Segment Start: Exercise input

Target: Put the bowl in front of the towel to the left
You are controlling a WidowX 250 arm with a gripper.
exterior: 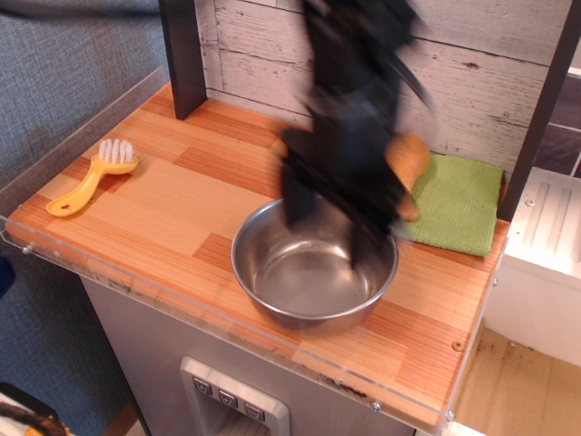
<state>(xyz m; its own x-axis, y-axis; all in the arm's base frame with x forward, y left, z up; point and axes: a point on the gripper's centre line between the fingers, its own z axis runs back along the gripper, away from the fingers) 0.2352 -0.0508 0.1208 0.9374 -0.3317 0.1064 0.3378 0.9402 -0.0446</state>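
Note:
The shiny steel bowl point(309, 277) sits upright on the wooden table near its front edge, to the left of and in front of the lime-green towel point(456, 203), which lies flat at the back right. My gripper point(334, 229) is heavily motion-blurred above the bowl's far rim. Its two dark fingers point(297, 202) look spread apart with nothing between them, and they do not touch the bowl.
A yellow brush with white bristles point(93, 176) lies at the table's left edge. A dark post point(184, 54) stands at the back left, and another at the far right by the towel. A white cabinet point(545, 263) stands right of the table.

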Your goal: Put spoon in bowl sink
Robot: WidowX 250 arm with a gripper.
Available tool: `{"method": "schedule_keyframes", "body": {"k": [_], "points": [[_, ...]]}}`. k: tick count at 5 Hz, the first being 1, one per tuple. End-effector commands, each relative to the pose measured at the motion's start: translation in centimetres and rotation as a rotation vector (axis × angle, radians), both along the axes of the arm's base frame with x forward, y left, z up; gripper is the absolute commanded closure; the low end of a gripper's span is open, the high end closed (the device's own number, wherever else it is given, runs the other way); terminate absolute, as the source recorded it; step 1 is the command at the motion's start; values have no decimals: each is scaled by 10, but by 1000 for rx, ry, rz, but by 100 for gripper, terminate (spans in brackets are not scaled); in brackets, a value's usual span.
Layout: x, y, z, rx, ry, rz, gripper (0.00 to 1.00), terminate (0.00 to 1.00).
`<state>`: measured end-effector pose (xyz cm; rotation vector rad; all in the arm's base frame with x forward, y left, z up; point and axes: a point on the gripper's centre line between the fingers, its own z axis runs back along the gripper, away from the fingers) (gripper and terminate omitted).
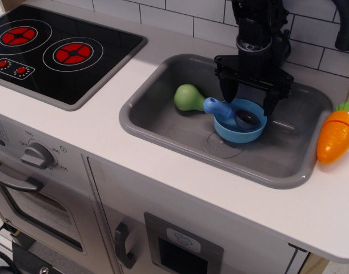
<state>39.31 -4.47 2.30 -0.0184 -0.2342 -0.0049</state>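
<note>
The grey sink point(163, 123) holds the light-blue bowl point(234, 135) near its middle. The spoon lies across the bowl: its dark grey scoop point(247, 118) rests inside the bowl and its blue handle point(218, 107) sticks out over the left rim, toward the green pear. My black gripper point(249, 98) hangs just above the bowl, open, with its two fingers apart on either side of the spoon's scoop. It holds nothing.
A green toy pear point(189, 98) lies in the sink left of the bowl, close to the spoon's handle. An orange toy carrot point(336, 133) lies on the counter right of the sink. A black stove top point(54, 48) sits at the left. A dark faucet point(345, 23) stands at the back right.
</note>
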Motion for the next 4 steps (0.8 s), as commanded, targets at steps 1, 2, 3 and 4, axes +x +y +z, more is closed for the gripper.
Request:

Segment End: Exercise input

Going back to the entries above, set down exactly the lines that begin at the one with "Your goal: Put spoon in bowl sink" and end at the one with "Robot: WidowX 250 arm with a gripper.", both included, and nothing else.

Your goal: Put spoon in bowl sink
Robot: WidowX 250 arm with a gripper.

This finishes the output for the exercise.